WORK TO BE COMPLETED:
Find and copy each line of the listing below that has the word "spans" in it.

SUPPLIED ENTRIES:

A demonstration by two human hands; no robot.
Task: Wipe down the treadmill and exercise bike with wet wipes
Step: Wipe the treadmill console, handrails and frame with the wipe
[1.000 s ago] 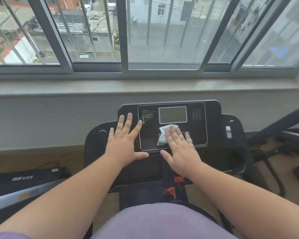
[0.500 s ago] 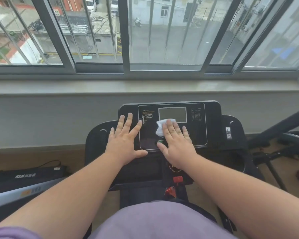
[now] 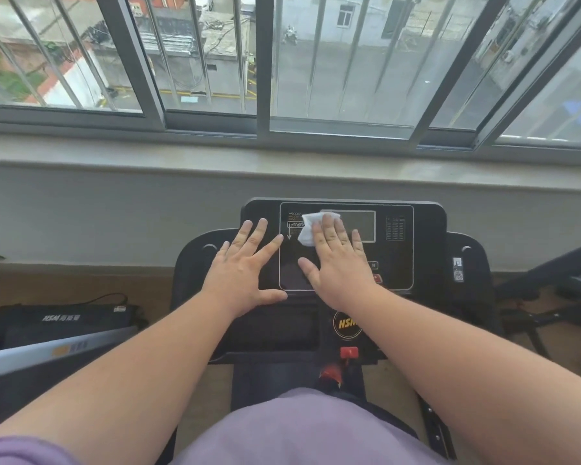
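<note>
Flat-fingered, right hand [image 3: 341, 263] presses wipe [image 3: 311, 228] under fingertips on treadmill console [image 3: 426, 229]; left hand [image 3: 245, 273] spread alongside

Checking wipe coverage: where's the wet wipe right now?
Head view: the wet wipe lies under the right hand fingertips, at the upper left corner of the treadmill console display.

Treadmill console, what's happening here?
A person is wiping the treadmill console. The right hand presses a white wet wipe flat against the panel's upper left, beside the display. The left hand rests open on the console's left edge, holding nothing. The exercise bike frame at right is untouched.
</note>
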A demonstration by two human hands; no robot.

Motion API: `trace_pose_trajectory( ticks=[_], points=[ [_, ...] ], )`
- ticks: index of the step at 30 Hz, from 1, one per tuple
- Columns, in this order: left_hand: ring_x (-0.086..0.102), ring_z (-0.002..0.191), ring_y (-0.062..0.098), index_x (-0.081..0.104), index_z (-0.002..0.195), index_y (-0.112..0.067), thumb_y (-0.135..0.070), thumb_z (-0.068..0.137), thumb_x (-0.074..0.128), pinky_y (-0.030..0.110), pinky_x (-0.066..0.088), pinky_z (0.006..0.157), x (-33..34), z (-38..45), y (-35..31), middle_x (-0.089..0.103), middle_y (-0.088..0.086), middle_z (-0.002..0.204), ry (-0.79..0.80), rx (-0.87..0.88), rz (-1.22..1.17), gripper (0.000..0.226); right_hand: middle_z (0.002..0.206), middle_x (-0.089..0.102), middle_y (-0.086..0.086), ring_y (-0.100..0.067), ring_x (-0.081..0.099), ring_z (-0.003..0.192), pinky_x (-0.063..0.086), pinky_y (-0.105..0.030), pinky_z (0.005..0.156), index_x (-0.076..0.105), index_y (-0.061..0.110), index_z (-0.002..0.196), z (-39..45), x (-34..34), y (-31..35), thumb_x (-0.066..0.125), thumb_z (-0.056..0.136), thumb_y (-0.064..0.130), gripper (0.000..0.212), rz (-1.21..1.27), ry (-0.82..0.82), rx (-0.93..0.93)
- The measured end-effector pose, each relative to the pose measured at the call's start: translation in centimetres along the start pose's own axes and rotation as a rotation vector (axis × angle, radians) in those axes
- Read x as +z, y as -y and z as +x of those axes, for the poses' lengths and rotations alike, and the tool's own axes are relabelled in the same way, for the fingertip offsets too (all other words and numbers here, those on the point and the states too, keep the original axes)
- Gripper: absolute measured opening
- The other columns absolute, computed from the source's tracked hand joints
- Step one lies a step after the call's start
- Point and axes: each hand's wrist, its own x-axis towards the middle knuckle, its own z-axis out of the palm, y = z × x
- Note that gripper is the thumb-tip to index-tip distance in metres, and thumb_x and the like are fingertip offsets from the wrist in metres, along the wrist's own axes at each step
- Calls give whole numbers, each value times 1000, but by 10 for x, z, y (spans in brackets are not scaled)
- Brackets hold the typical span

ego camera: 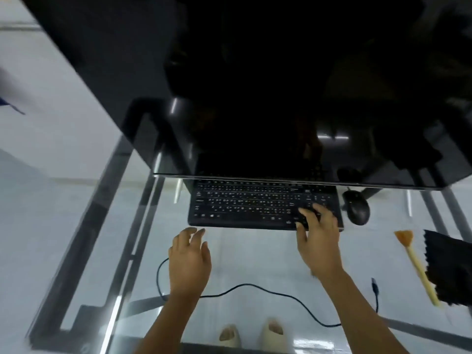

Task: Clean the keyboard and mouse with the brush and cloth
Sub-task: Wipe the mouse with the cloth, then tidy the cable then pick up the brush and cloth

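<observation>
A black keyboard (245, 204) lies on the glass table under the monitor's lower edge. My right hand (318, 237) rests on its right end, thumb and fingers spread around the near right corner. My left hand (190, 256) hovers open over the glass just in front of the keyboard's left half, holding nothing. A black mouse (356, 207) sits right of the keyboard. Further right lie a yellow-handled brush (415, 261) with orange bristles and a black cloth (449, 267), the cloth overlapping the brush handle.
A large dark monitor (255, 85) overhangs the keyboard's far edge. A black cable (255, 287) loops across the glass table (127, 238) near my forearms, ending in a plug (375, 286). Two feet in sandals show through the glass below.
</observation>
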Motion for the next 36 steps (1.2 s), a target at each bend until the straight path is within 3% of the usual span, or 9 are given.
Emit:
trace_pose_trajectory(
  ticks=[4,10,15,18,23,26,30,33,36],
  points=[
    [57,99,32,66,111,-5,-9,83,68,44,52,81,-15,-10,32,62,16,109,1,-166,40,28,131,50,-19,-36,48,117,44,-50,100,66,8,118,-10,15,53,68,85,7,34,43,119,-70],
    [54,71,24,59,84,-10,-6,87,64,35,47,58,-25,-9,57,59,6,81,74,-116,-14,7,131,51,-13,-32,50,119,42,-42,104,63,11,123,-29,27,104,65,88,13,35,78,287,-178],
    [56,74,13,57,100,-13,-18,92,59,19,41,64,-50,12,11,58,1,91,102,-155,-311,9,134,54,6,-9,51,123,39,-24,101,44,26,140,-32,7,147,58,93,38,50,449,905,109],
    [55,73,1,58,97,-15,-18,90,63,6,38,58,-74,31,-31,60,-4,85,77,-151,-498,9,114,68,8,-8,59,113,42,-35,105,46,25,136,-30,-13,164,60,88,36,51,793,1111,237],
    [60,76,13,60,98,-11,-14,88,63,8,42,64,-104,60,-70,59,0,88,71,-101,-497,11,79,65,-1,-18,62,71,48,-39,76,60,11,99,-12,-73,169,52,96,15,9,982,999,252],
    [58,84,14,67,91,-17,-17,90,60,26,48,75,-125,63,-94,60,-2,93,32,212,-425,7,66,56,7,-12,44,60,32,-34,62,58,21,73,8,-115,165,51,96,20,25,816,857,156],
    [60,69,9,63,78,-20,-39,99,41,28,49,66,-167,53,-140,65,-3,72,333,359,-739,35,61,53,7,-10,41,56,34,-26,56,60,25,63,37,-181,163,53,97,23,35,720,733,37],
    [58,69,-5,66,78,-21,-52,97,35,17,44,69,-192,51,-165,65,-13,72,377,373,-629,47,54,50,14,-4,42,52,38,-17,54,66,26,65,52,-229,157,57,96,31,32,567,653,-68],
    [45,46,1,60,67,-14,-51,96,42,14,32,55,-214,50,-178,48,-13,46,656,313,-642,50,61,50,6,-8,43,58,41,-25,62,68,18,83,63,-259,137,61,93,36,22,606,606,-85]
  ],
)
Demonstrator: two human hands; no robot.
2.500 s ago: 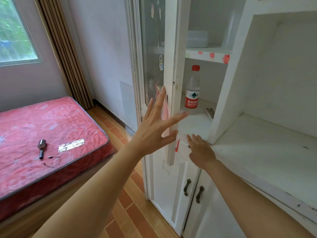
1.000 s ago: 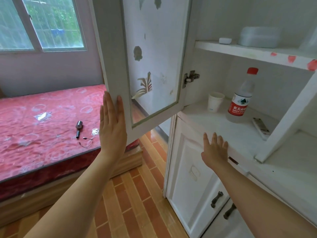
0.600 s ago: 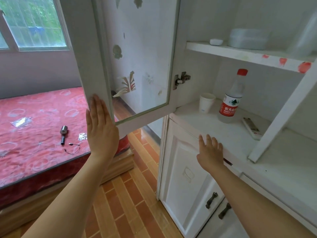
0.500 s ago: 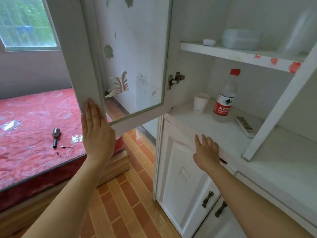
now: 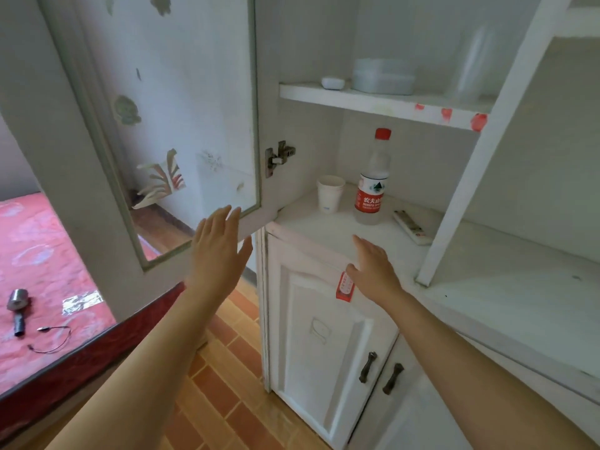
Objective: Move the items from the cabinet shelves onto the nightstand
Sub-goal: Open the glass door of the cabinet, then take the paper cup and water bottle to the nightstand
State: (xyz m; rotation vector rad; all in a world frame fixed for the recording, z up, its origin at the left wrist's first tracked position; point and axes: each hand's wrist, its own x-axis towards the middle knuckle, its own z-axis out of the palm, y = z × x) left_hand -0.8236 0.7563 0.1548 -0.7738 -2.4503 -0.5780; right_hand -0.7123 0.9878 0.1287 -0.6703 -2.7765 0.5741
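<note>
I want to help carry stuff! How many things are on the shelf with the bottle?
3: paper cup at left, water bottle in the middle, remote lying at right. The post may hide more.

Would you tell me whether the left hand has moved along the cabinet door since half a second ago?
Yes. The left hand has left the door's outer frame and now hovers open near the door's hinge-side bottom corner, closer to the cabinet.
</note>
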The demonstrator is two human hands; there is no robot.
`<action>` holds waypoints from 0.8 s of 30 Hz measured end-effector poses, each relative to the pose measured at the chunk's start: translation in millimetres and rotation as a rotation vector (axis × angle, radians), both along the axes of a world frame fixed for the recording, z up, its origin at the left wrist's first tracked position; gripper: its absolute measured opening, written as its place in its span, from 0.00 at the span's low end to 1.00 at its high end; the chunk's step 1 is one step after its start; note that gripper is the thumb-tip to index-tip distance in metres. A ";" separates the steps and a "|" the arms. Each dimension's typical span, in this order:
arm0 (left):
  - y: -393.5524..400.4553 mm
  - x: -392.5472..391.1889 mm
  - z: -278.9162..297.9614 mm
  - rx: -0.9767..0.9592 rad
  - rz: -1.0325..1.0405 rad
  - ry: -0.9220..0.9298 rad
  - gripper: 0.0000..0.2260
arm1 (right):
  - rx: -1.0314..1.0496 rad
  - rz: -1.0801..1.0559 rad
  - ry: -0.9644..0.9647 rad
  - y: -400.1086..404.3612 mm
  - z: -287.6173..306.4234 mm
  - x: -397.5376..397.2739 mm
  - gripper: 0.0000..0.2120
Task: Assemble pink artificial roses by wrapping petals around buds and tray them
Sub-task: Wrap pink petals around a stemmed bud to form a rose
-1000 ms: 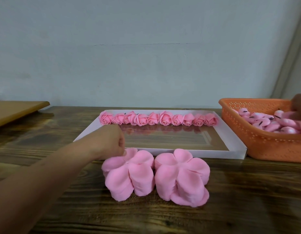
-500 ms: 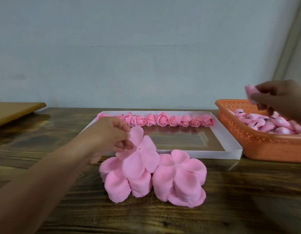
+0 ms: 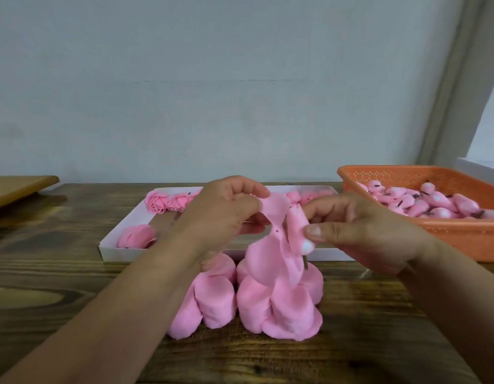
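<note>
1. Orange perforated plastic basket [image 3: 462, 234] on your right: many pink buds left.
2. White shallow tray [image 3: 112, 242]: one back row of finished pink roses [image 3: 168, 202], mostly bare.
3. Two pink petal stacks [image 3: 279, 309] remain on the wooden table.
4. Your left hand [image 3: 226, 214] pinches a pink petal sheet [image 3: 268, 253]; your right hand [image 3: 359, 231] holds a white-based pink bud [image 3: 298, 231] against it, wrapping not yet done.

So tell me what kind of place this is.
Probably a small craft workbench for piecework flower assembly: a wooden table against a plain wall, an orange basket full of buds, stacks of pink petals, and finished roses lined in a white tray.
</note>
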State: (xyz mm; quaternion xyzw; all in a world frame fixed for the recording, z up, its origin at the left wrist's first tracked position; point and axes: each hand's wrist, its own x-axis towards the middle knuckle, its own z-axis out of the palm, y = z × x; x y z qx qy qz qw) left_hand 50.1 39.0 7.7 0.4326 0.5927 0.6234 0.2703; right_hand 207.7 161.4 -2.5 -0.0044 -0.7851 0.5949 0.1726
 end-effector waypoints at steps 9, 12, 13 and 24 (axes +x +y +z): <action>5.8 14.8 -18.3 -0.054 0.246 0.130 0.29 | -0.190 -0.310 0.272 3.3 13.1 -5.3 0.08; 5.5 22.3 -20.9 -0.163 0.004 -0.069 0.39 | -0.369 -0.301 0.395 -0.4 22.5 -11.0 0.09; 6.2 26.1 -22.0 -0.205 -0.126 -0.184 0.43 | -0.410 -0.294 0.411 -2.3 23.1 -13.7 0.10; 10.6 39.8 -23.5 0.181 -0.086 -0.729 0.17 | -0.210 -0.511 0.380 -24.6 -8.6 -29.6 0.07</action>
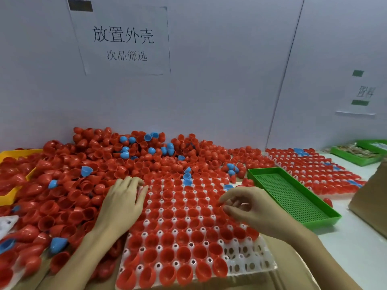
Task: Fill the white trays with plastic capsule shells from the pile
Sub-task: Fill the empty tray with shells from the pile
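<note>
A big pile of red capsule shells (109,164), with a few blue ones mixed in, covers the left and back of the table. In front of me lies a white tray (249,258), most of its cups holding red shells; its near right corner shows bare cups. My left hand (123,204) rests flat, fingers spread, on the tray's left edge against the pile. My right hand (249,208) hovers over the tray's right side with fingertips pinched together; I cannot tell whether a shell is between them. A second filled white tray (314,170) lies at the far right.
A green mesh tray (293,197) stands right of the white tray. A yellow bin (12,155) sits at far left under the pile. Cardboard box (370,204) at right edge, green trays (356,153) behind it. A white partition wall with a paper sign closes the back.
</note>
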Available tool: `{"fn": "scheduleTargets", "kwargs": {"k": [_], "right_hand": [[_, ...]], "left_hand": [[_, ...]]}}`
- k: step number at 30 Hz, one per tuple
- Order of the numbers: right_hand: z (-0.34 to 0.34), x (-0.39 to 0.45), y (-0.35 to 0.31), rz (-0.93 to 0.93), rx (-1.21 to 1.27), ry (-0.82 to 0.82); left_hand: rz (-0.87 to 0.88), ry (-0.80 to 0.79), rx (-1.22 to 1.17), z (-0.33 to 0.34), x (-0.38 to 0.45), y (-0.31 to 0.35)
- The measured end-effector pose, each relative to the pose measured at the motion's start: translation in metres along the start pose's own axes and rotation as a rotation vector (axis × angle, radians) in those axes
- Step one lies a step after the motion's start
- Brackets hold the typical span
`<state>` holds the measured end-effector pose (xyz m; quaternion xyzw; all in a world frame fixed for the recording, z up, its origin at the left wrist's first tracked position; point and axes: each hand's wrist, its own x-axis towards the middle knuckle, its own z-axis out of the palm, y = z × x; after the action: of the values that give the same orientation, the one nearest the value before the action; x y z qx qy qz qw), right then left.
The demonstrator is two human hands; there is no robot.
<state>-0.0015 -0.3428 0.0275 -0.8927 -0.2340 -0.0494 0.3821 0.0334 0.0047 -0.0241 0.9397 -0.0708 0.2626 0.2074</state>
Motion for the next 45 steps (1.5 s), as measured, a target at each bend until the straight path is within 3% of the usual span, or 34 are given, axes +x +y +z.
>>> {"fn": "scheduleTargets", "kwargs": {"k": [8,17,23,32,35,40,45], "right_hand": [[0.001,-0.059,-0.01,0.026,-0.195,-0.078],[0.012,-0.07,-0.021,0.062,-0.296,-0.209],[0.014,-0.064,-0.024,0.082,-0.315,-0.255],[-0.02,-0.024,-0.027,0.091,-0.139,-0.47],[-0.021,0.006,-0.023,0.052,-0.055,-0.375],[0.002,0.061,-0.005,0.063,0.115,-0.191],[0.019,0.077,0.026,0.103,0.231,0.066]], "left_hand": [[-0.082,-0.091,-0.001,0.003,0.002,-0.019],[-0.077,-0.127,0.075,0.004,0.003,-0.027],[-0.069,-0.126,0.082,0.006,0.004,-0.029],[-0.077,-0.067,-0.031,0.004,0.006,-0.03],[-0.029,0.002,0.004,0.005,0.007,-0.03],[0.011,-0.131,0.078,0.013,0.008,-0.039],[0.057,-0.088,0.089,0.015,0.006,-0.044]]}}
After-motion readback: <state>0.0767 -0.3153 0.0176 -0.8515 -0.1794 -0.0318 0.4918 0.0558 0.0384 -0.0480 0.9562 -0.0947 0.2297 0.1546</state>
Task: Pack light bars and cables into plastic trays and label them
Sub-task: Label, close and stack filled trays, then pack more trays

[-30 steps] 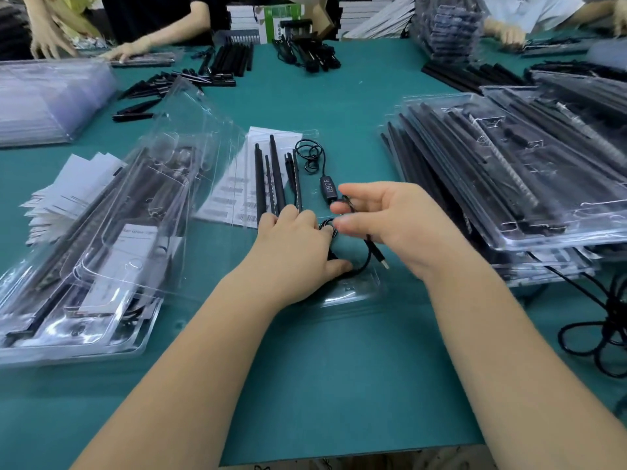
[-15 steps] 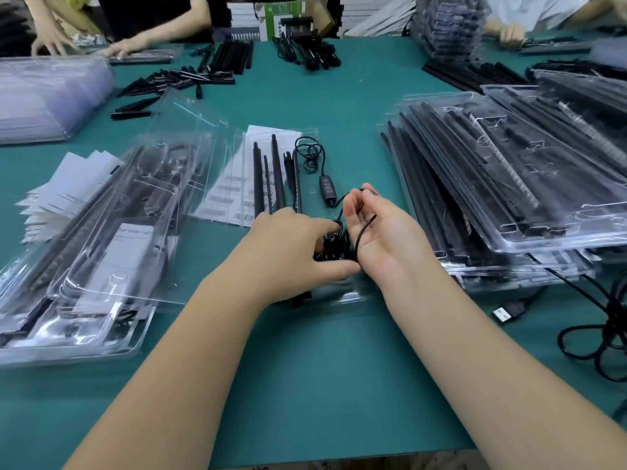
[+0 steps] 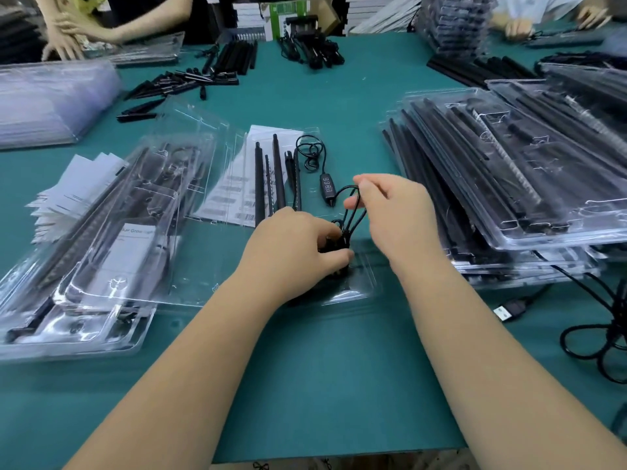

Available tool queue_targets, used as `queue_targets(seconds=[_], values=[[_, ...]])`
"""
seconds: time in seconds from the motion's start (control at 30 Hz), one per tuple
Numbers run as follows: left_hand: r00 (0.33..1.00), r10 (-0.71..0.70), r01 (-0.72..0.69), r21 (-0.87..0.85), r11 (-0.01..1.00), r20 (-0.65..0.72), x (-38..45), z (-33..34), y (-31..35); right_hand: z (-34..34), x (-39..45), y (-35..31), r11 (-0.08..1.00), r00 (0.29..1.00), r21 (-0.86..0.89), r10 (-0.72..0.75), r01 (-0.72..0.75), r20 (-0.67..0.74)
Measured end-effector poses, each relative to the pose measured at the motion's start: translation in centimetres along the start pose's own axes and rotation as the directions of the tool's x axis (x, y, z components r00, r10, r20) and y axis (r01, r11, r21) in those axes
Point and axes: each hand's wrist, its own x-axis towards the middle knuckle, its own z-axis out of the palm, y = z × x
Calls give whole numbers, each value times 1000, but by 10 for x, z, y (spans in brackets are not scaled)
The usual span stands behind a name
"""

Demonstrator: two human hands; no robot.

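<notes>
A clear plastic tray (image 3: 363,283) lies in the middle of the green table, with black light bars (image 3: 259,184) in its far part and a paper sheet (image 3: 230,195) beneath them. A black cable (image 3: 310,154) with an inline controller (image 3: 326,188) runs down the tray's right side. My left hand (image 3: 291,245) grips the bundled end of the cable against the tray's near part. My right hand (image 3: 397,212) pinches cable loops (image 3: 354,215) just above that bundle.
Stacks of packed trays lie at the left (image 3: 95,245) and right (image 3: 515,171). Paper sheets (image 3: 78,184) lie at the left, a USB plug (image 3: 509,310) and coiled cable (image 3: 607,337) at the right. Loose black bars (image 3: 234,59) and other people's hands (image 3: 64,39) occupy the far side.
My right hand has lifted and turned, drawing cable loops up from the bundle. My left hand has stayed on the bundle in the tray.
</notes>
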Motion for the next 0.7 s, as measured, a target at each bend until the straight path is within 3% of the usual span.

RESULT:
- Calls give whole numbers, each value times 1000, but by 10 for x, z, y (spans in brackets are not scaled)
Calls give whole numbers, each value times 1000, but by 10 for x, z, y (spans in brackets are not scaled)

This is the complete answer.